DESCRIPTION OF THE TASK » In your copy, each line below is repeated exactly and no image appears.

##############################

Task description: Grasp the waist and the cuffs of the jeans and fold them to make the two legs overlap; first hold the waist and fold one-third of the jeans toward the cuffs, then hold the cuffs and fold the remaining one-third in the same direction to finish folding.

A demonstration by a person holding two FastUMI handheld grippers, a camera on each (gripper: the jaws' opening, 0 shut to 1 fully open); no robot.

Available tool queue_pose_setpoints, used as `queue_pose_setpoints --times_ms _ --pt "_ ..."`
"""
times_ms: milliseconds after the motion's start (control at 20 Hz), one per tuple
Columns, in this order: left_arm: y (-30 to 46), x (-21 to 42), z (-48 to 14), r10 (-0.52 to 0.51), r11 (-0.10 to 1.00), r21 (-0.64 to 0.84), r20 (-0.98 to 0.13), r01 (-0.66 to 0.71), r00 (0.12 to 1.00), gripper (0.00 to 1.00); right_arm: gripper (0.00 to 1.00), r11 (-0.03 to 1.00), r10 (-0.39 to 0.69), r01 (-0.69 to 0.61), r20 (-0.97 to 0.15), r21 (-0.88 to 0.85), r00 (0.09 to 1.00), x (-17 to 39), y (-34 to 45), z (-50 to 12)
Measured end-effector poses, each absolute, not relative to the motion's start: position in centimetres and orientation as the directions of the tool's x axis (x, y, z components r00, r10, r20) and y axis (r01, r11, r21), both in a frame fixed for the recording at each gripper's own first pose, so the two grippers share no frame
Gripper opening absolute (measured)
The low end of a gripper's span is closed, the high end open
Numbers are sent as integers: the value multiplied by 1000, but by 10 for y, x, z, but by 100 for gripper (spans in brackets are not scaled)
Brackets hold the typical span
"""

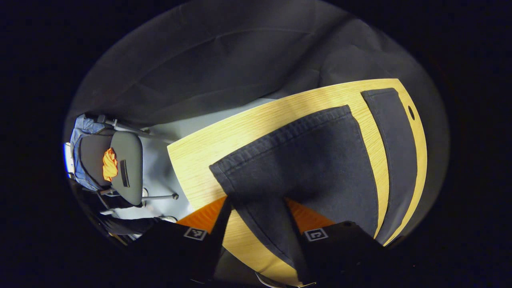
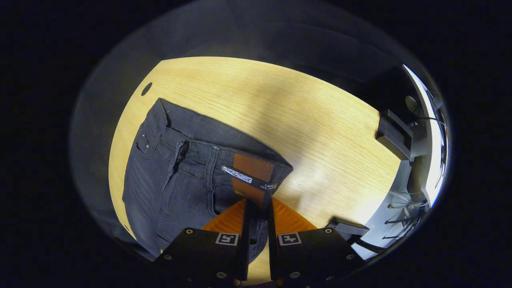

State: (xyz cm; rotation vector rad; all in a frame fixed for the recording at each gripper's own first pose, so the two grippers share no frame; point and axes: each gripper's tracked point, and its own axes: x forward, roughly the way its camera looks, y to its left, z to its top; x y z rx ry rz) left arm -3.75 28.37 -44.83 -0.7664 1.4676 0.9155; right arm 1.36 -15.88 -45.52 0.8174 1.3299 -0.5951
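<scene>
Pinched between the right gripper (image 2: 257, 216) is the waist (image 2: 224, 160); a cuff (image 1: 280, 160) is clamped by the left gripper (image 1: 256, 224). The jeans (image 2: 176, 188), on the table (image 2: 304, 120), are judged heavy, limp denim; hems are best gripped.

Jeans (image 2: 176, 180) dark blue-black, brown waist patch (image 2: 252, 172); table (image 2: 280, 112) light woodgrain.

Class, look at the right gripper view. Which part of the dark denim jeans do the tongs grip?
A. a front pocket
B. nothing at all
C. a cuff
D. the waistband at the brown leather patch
D: the right tongs close on the waistband of the dark denim jeans, just below the brown leather patch.
</scene>
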Motion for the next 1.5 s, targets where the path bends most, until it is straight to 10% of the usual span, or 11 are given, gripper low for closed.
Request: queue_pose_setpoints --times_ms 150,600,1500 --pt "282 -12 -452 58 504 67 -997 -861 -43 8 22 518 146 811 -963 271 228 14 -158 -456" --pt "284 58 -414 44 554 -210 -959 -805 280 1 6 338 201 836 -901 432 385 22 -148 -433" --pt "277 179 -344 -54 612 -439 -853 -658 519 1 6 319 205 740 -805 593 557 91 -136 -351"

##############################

ANSWER SPACE »
Task description: Grasp the waist and the cuffs of the jeans and fold them to make the two legs overlap; first hold the waist and fold one-third of the jeans toward the cuffs, then hold the cuffs and fold the remaining one-third in the same direction to finish folding.

A demonstration by a person holding two FastUMI handheld grippers, a camera on each (gripper: the jaws' opening, 0 shut to 1 fully open); no robot.

Available tool queue_pose_setpoints, used as `queue_pose_setpoints --times_ms _ --pt "_ ..."`
"""
times_ms: milliseconds after the motion's start (control at 20 Hz), one per tuple
Columns, in this order: left_arm: y (-30 to 46), x (-21 to 42), z (-48 to 14), r10 (-0.52 to 0.51), r11 (-0.10 to 1.00), r21 (-0.64 to 0.84), r20 (-0.98 to 0.13), r01 (-0.66 to 0.71), r00 (0.12 to 1.00), gripper (0.00 to 1.00); right_arm: gripper (0.00 to 1.00), r11 (-0.03 to 1.00), r10 (-0.39 to 0.69), r01 (-0.69 to 0.61), r20 (-0.97 to 0.15), r21 (-0.88 to 0.85), r00 (0.09 to 1.00), x (-17 to 39), y (-34 to 45), z (-50 to 12)
Measured end-effector poses, each absolute, not relative to the motion's start: position in centimetres and orientation as the directions of the tool's x axis (x, y, z components r00, r10, r20) and y axis (r01, r11, r21), both in a frame fixed for the recording at each gripper's own first pose, so the two grippers share no frame
Gripper opening absolute (measured)
The low end of a gripper's span is closed, the high end open
Numbers are sent as integers: the value multiplied by 1000, but by 10 for y, x, z, but by 100 for gripper (spans in brackets are not scaled)
Brackets hold the typical span
"""


State: (xyz cm; rotation vector rad; all in a frame fixed for the recording at each gripper's own first pose, so the two grippers share no frame; point and axes: each gripper's tracked point, and its own axes: x forward, roughly the way its camera looks, y to its left, z to its top; x y z rx ry rz) left arm -3.75 28.37 -44.83 -0.7664 1.4676 0.9155; right arm 1.36 -15.88 -45.52 0.8174 1.3299 -0.5951
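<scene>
Pinched between the right gripper (image 2: 257, 216) is the waist (image 2: 224, 160); a cuff (image 1: 280, 160) is clamped by the left gripper (image 1: 256, 224). The jeans (image 2: 176, 188), on the table (image 2: 304, 120), are judged heavy, limp denim; hems are best gripped.

Jeans (image 2: 176, 180) dark blue-black, brown waist patch (image 2: 252, 172); table (image 2: 280, 112) light woodgrain.

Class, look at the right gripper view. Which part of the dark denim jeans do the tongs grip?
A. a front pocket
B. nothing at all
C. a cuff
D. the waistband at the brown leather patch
D: the right tongs close on the waistband of the dark denim jeans, just below the brown leather patch.
</scene>
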Motion for the next 1.5 s, targets where the path bends most, until it is straight to 10% of the usual span, or 11 are given, gripper low for closed.
Request: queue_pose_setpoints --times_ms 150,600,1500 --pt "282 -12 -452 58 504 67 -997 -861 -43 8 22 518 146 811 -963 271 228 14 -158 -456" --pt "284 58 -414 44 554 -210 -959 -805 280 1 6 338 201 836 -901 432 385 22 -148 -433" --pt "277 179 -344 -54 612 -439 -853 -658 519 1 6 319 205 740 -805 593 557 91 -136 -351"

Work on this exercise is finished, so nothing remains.